Bunun üzerine Orochimaru denen adam bir kahkaha attı, "Söylesene, seni burada tutan şey ne? Yüz bin yıl, Sasuke. Yüz bin yılı güçlenmek için harcadın. Hala bir gelişme yok mu? Ağabeyin hayal kırıklığına uğramıştır."

Konuşulanlar yalnızca o adam ve Sasuke'nin arasındaydı. Onlar dışında kimse bu sohbetin manasını anlamamıştı, hiçbir fikirleri yoktu. Yalnızca, çok ufak olsa dahi bir fikri olan kişi Shikamaru'ydu. Çünkü o kaptanın tüm hikayesini bilmese de, bir kısmını öğrenmişti. Elbette Sasuke'nin kendisi gelip söylememişti ona, kendi yöntemleriyle öğrenmişti. Ama kaptanına bir şey belli etmemişti.

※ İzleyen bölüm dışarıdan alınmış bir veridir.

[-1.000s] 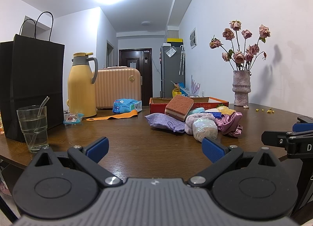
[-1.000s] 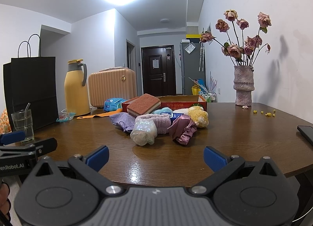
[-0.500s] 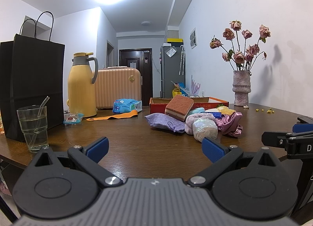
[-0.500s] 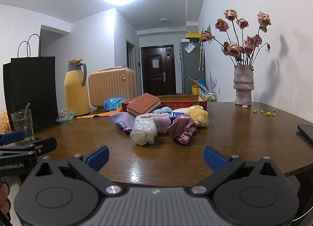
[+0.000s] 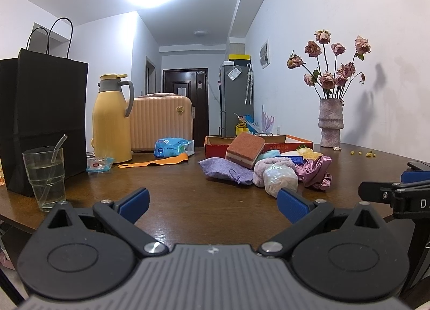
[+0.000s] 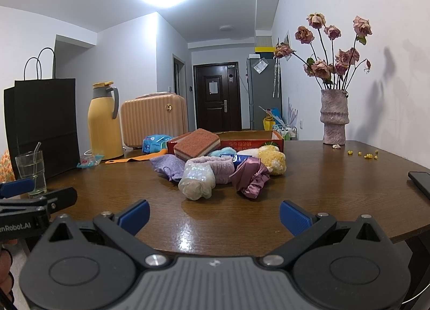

"Zamanını bekliyorum sadece. Şimdi git buradan."

Sasuke'nin sözleri üzerine adam, kapüşonunu çekip yüzünü tekrar örttü. "Tekrar görüşeceğimiz gün uzak değil." Gitmeden önce gözlerini arkalarında duran pembe saçlı kıza dikti, "Seni de tekrar görmek güzel, Sakura."

Adamlar havalanıp gözden kaybolduğunda geriye bir avuç meraklı insan kalmıştı.

"Daha iyi misin Neji?" Sakura da bu sırada panik atak geçen Neji üzerinde büyü kullanarak onu sakinleştirmişti.

"Evet, sağ ol." Diyerek doğruldu ve ayaklandı uzun saçlı çocuk.

"Evet kaptan, kimdi o insanlar? Ya da iblis mi demeliyim?" Sai ona cevap bekleyen gözlerle baktı.

"Önemli bir şey değil." Sasuke umursamaz bir tavırla omuz silkince bu sefer diğerlerinin de kaşları çağrıldı.

"Kaptan, ne demek önemli değil dattebayo? Herifin ne söylediğini hepimiz duyduk! Ayrıca Saku-"

Naruto'nun ısrarları Sasuke'yi sinirlendirdiğinde, omzuyla onu itip geçti, "Gidelim."

Yalnızca somurtmakla kaldılar, çünkü onun ağzından laf alamayacaklarını biliyorlardı.

"Sasuke," Genç adam arkasını dönmüş giderken onu izleyen kız, onu durdurmayı başarmıştı, "Sasuke, o adam ismimi söyledi. Beni tanıyordu."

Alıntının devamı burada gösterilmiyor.